The Prix D’Ornano-Valenti Goes to the Film “Jeune Femme”
This year’s 43rd Deauville American Film Festival featured a spectacular array of current American cinema. In addition to the competition, the festival hosted local premieres of Paramount’s Mother! directed by Darren Aronofsky, Warner Bros.’ It directed by Andy Muschietti, and Sony’s The Emoji Movie directed by Tony Leondis.
I was on hand for the closing ceremony on 9 September to honor this year’s winner of the Prix d’Ornano-Valenti, named for former Deauville Mayor Michel D’Ornano and former MPAA Chairman Jack Valenti, whose name can still be found alongside other movie greats on Deauville’s famous boardwalk (see photo).
The prize, sponsored by the Franco-American Cultural Fund, honors “first films” from new French directors. This year it went to Léonor Séraille, a writer-director who, in her remarkable feature-film debut, takes us on a thrillingly emotional trip into the life of a young woman in Jeune Femme (Montparnasse Bienvenue).
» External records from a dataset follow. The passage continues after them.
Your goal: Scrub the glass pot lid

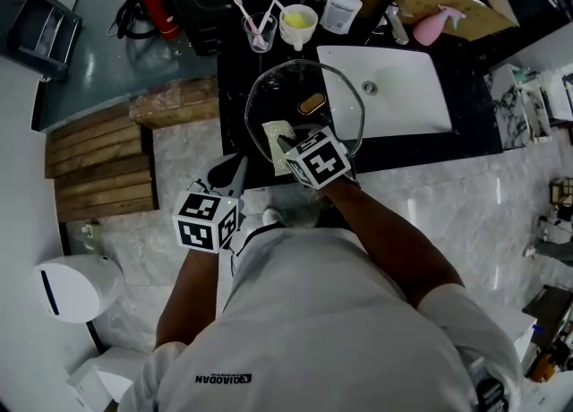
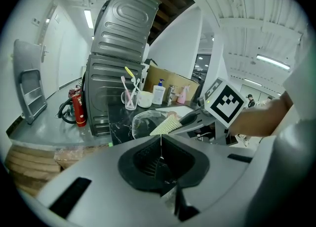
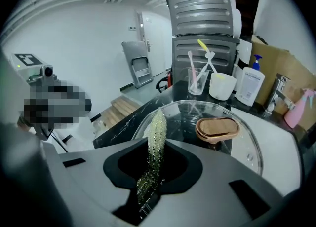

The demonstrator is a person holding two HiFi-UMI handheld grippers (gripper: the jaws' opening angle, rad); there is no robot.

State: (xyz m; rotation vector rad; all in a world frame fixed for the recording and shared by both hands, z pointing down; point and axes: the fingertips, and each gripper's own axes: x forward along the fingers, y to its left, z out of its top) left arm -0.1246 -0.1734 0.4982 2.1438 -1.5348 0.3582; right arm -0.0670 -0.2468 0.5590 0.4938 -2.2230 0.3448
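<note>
White shirt (image 1: 340,330) fills the bottom of the head view, and just ahead of it is the left hand-held gripper (image 1: 240,161), pulled back off the table (image 1: 235,124). Its jaws are pressed together on nothing and it isn't near the work. The right hand-held gripper (image 1: 285,143) is the busy one, pinching a yellow-green pad (image 3: 157,127) on edge between its jaws, with the pad's tip out over the near rim of the lid (image 3: 185,117). Whether the pad actually presses on the glass, I can't tell.

The lid lies on the table's front part with its tan knob (image 3: 217,128) up, and its right side reaches over the corner of the sink (image 1: 403,88).

Scrubbing looks barely started. Nothing braces the lid, so a hard push could skate it toward the sink or off the front edge. Best to lay the pad flatter so more of its face meets the glass. Work in short, light circles from the rim inward, going round the knob rather than into it. The idle left hand-held gripper could come in to steady the far rim.
</note>
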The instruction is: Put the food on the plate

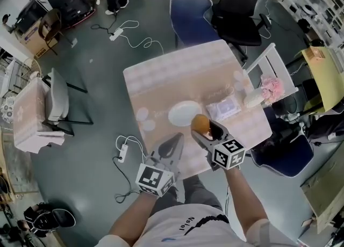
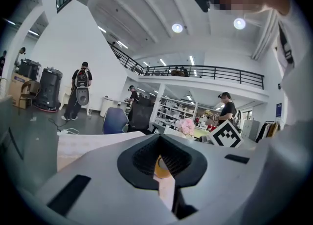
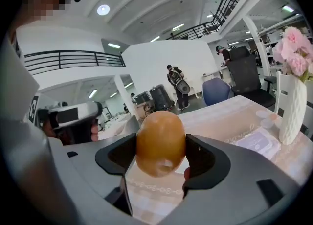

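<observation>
Clamped from both sides, the food [image 3: 160,141], a smooth, round orange-brown piece, sits between the black pads of the right gripper [image 3: 160,156], with its lower half hanging below them. The left gripper [image 2: 164,163] has its jaws drawn together to a narrow slit with nothing gripped. An orange-yellow sliver shows through that slit and is probably the food beyond, though the gap is too thin to be sure.

In the head view the food [image 1: 200,124] is at about 4 o'clock of the white plate [image 1: 180,114], right at its rim. The plate lies bare on the pale checked table [image 1: 161,79]. The right gripper [image 1: 207,131] reaches in from 5 o'clock, and the left gripper [image 1: 171,146] rests at 6 o'clock of the plate, near the table's front edge. A clear packet [image 1: 223,107] lies at 3 o'clock of the plate, and a vase of pink flowers [image 1: 267,87] stands farther off at 2 o'clock.

I judge the step in hand to be the carry: the food is gripped and has reached the plate's edge but is not yet set down. The next move calls for shifting it toward 10 o'clock over the plate's middle, lowering until it touches, and only then parting the jaws. Being round, it may roll once it is let go.
</observation>
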### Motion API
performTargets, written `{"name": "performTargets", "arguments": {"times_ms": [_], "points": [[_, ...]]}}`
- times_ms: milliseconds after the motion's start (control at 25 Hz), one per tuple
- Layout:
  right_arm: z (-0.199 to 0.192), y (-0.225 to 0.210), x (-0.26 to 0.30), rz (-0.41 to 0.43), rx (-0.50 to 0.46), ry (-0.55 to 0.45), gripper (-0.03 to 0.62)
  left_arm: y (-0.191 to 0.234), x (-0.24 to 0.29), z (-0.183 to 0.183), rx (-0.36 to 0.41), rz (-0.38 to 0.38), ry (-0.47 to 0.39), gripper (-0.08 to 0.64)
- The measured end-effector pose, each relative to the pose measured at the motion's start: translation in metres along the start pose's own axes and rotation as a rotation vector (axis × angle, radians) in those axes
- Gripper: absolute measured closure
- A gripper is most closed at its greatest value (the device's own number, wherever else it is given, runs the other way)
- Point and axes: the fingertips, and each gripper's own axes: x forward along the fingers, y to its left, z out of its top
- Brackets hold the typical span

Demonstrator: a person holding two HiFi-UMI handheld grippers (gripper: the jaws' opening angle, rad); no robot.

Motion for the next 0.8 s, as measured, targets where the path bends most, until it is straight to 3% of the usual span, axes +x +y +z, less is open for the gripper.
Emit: {"name": "performTargets", "arguments": {"times_ms": [320,800], "points": [[-0.044,-0.054,0.062,-0.034,-0.009,0.153,0.282,0.038,0.042,-0.043,-0.051,0.107,0.075,0.554],[-0.084,-0.097,0.118,-0.095,-0.017,0.314,0.282,0.072,0.068,-0.079,-0.100,0.184,0.135,0.554]]}}
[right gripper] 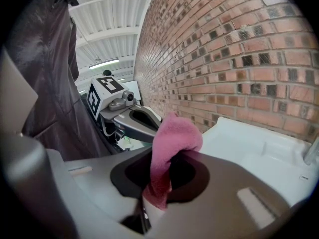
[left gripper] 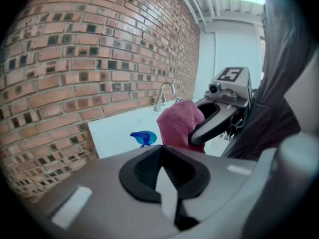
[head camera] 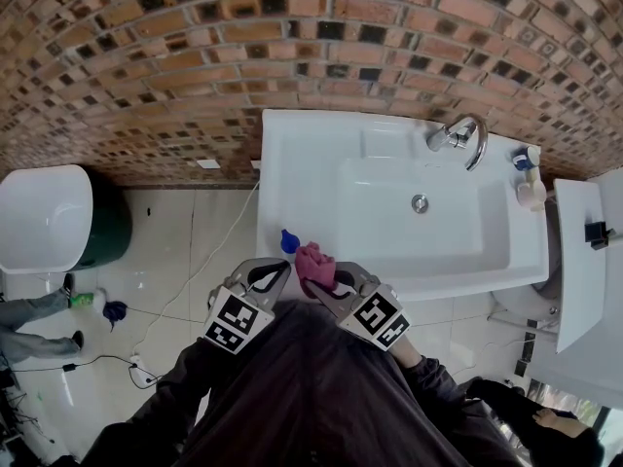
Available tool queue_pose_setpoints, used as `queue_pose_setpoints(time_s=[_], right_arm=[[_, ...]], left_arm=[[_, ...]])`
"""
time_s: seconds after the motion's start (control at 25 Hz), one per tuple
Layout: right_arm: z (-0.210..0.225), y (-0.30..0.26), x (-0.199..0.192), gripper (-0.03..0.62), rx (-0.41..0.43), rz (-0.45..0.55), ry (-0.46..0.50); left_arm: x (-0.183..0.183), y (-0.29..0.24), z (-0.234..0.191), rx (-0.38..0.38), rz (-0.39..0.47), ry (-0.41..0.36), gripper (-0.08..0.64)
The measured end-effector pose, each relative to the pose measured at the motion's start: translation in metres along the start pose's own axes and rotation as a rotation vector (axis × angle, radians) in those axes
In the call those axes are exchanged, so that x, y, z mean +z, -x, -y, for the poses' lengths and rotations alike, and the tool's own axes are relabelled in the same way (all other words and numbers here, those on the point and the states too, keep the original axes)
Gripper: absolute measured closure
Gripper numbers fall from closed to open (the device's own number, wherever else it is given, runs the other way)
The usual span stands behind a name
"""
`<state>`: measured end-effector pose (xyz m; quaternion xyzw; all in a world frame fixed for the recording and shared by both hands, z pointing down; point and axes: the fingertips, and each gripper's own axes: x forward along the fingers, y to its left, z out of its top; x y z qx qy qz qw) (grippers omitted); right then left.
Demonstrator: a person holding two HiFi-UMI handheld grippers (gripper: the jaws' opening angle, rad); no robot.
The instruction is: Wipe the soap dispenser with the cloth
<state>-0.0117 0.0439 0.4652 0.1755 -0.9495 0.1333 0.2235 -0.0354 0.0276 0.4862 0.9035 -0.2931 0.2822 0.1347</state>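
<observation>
The right gripper [right gripper: 158, 183] has its jaws clamped on a pink cloth [right gripper: 174, 136]; the cloth's lower end is pinched between them, and the rest bunches up and folds over above the jaws. The left gripper [left gripper: 164, 180] is fully closed, its jaws pressed together with nothing between them. Both grippers are held side by side at the front left corner of a white sink [head camera: 311, 163], the left one just beside the cloth, and I cannot tell whether it touches it. A small blue pump top [left gripper: 143, 138], apparently the soap dispenser's, shows at the sink's front left edge, just left of the cloth and apart from both grippers. The sink stands against a brick wall [head camera: 195, 66], with a chrome faucet [head camera: 462, 136] at its back right.
</observation>
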Motion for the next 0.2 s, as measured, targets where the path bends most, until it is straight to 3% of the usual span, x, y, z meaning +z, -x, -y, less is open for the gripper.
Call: queue_pose_setpoints(time_s=[0.2], right_arm=[[-0.0004, -0.0012, 0.0009, 0.537, -0.002, 0.0, -0.001]], left_arm=[[0.0006, 0.0001, 0.0013, -0.01, -0.004, -0.013, 0.56]])
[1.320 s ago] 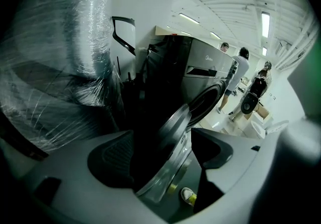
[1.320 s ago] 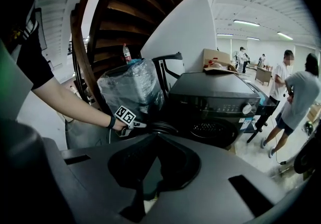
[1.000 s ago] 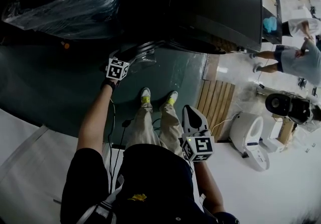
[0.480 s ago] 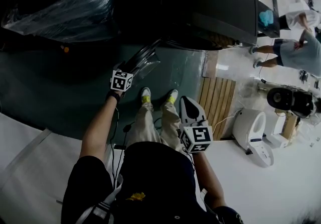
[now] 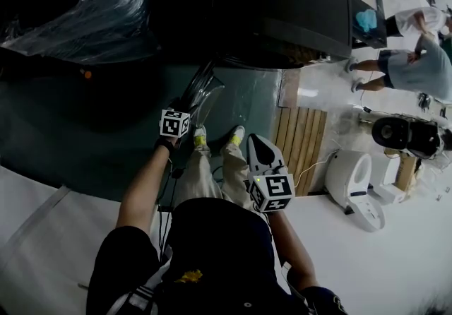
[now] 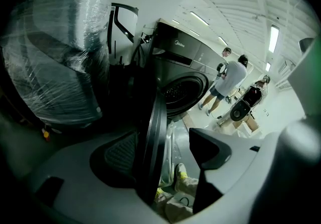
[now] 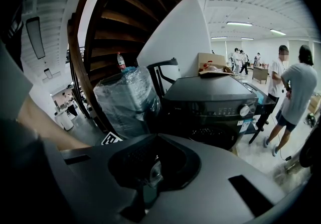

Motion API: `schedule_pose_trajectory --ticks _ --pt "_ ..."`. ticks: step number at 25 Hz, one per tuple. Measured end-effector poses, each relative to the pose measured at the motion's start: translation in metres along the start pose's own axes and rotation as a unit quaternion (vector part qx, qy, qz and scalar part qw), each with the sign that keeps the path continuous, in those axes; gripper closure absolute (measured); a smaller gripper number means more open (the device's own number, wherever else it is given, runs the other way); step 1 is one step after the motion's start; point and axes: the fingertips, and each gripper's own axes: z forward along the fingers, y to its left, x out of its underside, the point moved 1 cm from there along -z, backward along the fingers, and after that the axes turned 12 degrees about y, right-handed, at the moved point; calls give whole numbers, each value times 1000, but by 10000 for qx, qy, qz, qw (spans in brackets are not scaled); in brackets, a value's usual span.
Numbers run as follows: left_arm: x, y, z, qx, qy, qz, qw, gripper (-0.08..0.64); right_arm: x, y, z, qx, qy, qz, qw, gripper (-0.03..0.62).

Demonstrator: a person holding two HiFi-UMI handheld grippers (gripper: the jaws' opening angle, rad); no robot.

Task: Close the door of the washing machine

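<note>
The round, glass-centred dark door (image 5: 201, 87) of the dark grey front-loading washing machine (image 5: 296, 3) stands swung open, edge-on over the dark green floor (image 5: 70, 123). The left gripper (image 6: 168, 150) straddles the door's rim. Its jaws are wide apart and have just been closing slightly, and the right pad is clear of the rim. The right gripper (image 5: 258, 145) hangs near the person's legs, jaws together and empty.

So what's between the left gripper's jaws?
The washer door, in the left gripper view. The left gripper hasn't clamped it; its jaws have just been closing.
</note>
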Motion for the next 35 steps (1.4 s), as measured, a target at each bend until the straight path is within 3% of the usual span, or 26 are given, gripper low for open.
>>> schedule_pose_trajectory --ticks 12,19,35 --pt "7 -52 13 171 162 -154 9996 216 6 -25 8 -68 206 152 9996 566" --pt "5 -69 20 150 196 -343 9991 216 -3 -35 19 -145 222 166 9995 566" --pt "1 -110 32 243 226 -608 9976 216 17 -75 19 -107 521 528 9972 566"
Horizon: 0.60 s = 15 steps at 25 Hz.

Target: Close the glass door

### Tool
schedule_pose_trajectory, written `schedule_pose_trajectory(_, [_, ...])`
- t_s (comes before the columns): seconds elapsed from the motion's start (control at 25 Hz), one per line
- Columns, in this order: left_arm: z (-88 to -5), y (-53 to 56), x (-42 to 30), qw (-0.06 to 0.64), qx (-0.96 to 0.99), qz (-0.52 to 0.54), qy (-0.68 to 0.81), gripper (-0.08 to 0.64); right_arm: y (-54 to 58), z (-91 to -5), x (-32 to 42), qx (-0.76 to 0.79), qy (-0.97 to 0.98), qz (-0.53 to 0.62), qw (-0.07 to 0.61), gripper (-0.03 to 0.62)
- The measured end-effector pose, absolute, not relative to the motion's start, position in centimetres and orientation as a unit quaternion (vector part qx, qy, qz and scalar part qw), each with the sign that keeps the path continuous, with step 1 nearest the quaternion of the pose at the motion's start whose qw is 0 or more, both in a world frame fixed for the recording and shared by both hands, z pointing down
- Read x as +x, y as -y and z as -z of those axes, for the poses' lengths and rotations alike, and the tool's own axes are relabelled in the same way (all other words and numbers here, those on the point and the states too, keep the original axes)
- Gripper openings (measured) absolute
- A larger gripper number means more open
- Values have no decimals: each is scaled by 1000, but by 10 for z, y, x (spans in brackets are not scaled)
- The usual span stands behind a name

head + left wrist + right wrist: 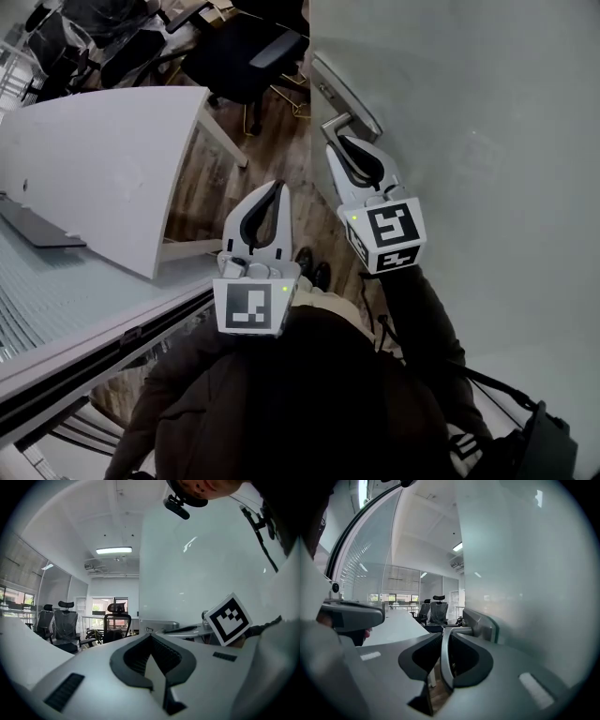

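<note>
Glass door (469,141) stands at the person's right, its lever handle (444,658) pinched in the right gripper (349,142), which should draw steadily along the swing, while the left gripper (277,187), jaws together and empty, hangs alongside.

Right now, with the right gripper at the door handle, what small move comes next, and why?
Probably swing the glass door shut by its handle. The right gripper is shut on the handle, while the left gripper is shut, empty and away from the door.
</note>
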State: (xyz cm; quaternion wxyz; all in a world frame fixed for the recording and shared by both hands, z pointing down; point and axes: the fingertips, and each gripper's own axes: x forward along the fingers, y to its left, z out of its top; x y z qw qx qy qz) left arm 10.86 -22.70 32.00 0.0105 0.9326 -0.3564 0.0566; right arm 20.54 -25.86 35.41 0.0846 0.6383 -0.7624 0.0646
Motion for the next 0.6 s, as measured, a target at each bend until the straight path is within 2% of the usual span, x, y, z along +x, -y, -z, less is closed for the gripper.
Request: schedule_pose_trajectory(0.6, [-326,186,-26,0,928,-44,369,-3,217,-366,75,572,813,-63,92,63])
Her film is another of many amazing works brought to us by female filmmakers, who (as discussed in an MPAA blog post last March) are sometimes fighting an uphill battle.
The MPA is pleased to join the other members of the Franco-American Cultural Fund in congratulating Léonor Séraille and welcoming a new filmmaking perspective that we hope will connect with audiences both here and in the United States.